§ Work instruction: Beginning at the line that contains "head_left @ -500" and finishing at the line that contains "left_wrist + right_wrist", output the data below exactly. Include both end lines and no pictures.
++++ Data for the task ++++
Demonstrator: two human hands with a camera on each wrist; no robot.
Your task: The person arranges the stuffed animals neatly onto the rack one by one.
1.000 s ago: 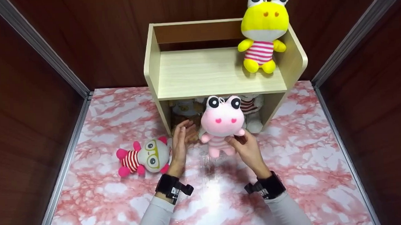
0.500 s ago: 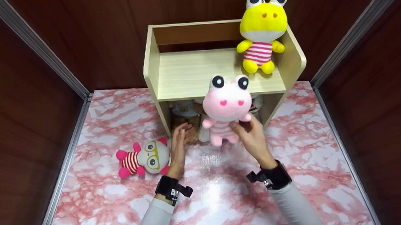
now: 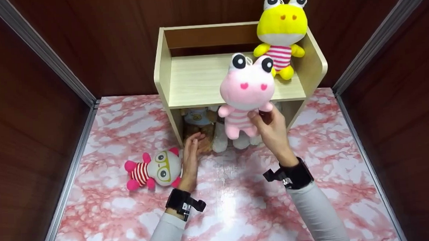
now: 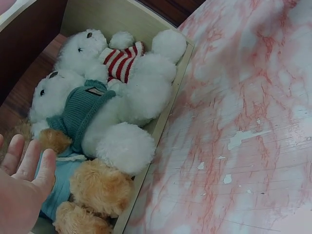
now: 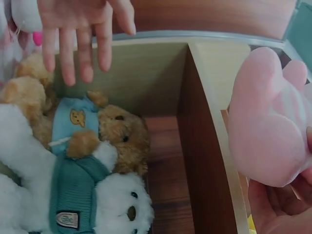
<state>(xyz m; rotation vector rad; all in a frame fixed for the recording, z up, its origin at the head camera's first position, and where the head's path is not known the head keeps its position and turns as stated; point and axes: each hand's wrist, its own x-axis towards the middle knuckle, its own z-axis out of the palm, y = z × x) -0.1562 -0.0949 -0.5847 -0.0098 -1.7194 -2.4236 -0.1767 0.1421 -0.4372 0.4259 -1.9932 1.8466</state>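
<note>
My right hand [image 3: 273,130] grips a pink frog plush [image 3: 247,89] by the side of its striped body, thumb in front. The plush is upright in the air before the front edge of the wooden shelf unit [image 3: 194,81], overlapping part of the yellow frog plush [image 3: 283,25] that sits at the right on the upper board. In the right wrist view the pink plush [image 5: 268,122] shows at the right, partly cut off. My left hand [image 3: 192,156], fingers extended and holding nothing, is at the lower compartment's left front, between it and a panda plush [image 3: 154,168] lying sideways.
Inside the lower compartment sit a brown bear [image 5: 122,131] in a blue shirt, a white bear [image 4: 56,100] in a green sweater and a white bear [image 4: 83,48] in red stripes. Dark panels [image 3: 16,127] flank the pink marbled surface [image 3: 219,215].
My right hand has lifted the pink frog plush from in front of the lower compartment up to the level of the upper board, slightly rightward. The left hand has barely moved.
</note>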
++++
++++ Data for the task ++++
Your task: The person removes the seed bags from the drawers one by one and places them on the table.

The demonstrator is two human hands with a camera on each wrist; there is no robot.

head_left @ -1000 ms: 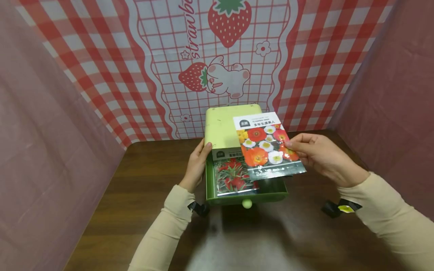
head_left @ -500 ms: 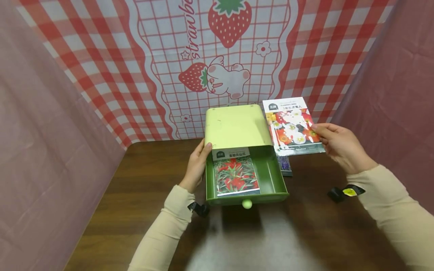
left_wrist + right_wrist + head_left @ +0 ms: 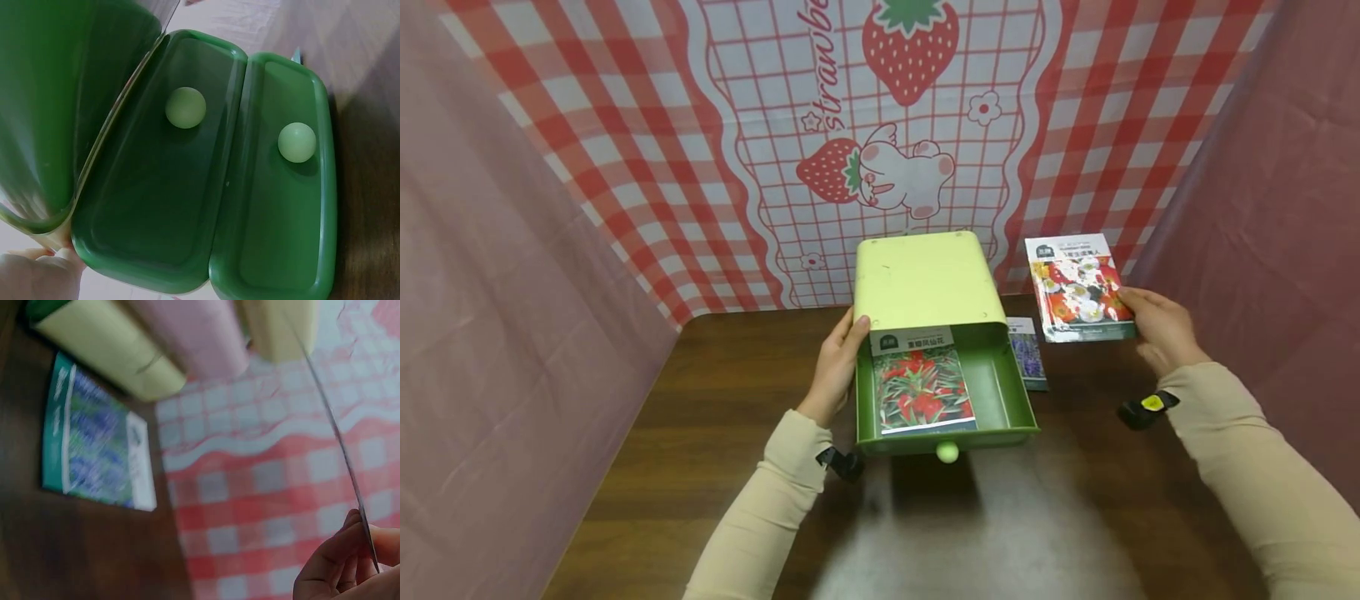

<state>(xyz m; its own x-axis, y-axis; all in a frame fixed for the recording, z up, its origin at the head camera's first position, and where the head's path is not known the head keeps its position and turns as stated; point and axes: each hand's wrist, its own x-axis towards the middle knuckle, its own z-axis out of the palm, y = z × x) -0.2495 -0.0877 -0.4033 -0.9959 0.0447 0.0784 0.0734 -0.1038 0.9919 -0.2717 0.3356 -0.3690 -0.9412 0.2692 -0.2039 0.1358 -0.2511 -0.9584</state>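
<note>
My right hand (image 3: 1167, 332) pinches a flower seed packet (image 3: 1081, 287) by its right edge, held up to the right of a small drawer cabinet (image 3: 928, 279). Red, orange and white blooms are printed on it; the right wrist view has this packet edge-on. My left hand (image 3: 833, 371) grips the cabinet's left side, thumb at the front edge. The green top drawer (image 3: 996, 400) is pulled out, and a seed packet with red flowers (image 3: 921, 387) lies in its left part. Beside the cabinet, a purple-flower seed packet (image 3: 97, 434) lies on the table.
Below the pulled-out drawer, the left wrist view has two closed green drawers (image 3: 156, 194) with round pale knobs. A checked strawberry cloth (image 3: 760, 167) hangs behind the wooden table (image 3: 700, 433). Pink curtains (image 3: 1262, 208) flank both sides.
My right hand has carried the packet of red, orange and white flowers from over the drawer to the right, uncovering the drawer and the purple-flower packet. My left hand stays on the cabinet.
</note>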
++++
§ Your response:
head_left @ -500 ms: 
left_wrist + right_wrist + head_left @ +0 ms: 

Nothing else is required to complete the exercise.